145 L.R.R.M. (BNA) 2788, 127 Lab.Cas. P 11,047

EMPLOYERS ASSOCIATION, INC., for Itself and on Behalf of its
Member Employers, Appellee,
v.
UNITED STEELWORKERS OF AMERICA, AFL-CIO-CLC, Appellant,
State of Minnesota, Intervenor.
EMPLOYERS ASSOCIATION, INC., for Itself and on Behalf of Its
Member Employers, Appellee,
v.
UNITED STEELWORKERS OF AMERICA, AFL-CIO-CLC, Defendant,
State of Minnesota, Intervenor/Appellant.

Nos. 92-3636, 92-3641.

United States Court of Appeals,
Eighth Circuit.

Submitted June 14, 1993.
Decided March 18, 1994.

Scott R. Strand, St. Paul, MN, argued (Michael J. Vanselow, John G. Engberg and Scott A. Higbe, on the briefs), for appellant.

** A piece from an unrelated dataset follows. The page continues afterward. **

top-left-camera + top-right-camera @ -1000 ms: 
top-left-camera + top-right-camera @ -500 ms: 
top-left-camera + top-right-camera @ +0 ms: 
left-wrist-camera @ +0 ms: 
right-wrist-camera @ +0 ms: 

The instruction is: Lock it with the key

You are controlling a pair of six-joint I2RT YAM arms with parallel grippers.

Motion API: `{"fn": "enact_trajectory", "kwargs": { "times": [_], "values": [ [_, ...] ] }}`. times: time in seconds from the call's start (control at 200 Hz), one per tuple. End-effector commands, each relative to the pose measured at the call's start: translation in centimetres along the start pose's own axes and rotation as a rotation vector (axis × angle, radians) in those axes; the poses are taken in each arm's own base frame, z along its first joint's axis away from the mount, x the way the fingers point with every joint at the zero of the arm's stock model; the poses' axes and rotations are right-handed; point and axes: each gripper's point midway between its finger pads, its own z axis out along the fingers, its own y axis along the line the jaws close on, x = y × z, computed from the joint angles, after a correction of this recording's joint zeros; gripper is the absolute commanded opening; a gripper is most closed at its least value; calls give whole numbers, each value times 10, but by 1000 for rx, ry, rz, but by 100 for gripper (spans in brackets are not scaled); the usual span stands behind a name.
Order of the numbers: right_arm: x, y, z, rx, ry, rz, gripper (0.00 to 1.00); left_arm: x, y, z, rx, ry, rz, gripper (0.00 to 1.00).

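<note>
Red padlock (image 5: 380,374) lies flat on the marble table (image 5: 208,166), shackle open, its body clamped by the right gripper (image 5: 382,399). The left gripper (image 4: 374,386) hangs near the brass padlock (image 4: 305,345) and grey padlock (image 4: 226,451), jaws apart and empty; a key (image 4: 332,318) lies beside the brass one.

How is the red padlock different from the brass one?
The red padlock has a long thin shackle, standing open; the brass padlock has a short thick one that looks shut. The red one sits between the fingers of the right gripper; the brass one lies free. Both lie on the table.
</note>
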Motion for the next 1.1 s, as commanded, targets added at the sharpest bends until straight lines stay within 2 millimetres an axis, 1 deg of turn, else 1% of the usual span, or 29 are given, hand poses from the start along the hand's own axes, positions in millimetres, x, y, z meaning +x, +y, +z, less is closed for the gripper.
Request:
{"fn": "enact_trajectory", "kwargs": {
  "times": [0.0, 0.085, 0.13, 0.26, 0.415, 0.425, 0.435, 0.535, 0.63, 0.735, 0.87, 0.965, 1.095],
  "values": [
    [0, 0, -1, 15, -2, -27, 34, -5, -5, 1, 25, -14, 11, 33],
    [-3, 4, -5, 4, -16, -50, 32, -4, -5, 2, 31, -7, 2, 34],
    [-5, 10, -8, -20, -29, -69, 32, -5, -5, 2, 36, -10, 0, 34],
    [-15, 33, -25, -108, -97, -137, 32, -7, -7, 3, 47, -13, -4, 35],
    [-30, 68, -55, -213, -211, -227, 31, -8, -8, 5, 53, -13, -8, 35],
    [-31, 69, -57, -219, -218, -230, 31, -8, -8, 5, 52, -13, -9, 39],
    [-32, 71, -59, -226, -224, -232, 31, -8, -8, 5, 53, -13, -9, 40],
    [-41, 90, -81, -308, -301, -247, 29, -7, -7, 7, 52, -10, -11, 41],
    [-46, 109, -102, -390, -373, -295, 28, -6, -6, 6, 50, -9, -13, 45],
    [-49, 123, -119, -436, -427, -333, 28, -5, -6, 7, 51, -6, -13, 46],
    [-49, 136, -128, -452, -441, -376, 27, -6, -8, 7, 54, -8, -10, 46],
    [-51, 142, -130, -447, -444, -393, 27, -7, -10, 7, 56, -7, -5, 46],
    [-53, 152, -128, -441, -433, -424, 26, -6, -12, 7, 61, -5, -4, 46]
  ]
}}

Mark B. Rotenberg, Minneapolis, MN, argued (Michael J. Wahoske and James H. Curtin, on the brief), for appellee.

Before RICHARD S. ARNOLD, Chief Judge, McMILLIAN and HANSEN, Circuit Judges.

RICHARD S. ARNOLD, Chief Judge.

On behalf of itself and its members, plaintiff Employers Association challenged the validity of the Minnesota Striker Replacement Law, Minn.Stat. Sec. 179.12(9) (1993).1 The Striker Replacement Law declares it an unfair labor practice for employers to hire permanent replacement employees during a strike or lockout. The plaintiff argued that the Striker Replacement Law was preempted by the National Labor Relations Act (NLRA). The defendant, the United Steelworkers of America (USWA), and the intervenor, the State of Minnesota,2 responded that, as between the parties to the suit, there was no dispute ripe for judicial resolution. Moreover, the USWA and the State (collectively, "the defendants") urged the District Court to abstain in favor of already pending litigation between different parties in the Minnesota courts, in which the construction, and possible pre-emption, of the Striker Replacement Law were at issue. On the merits, the defendants contended that the state legislation was not pre-empted by federal labor law.

In an opinion ruling on the parties' cross-motions for summary judgment, the District Court held that there was a ripe dispute between the Association and the USWA, and that there was no need to abstain. Employers Association, Inc. v. United Steelworkers of America, 803 F.Supp. 1558, 1563 (D.Minn.1992). Additionally, the Court held that the Minnesota statute was unconstitutional because it was pre-empted by federal labor law under the doctrine of Lodge 76, Int'l Ass'n of Machinists & Aerospace Workers, AFL-CIO v. Wisconsin Employment Relations Comm'n, 427 U.S. 132, 96 S.Ct. 2548, 49 L.Ed.2d 396 (1976). 803 F.Supp. at 1565-68. We conclude that federal courts should abstain from further action in this case pending the decision of the Minnesota Supreme Court in Midwest Motor Express v. International Brotherhood of Teamsters, Local 120 (No. C6-92-1126) (petition for review granted, March 16, 1993).

I.

The challenged statute, an amendment to the Minnesota Labor Relations Act (MLRA), was passed by the Minnesota Legislature during the summer of 1991.3 It declares that it is an unfair labor practice for an employer:

[t]o grant or offer to grant the status of permanent replacement employee to a person for performing bargaining unit work for an employer during a lockout of employees in a labor organization or during a strike of employees in a labor organization authorized by a representative of employees.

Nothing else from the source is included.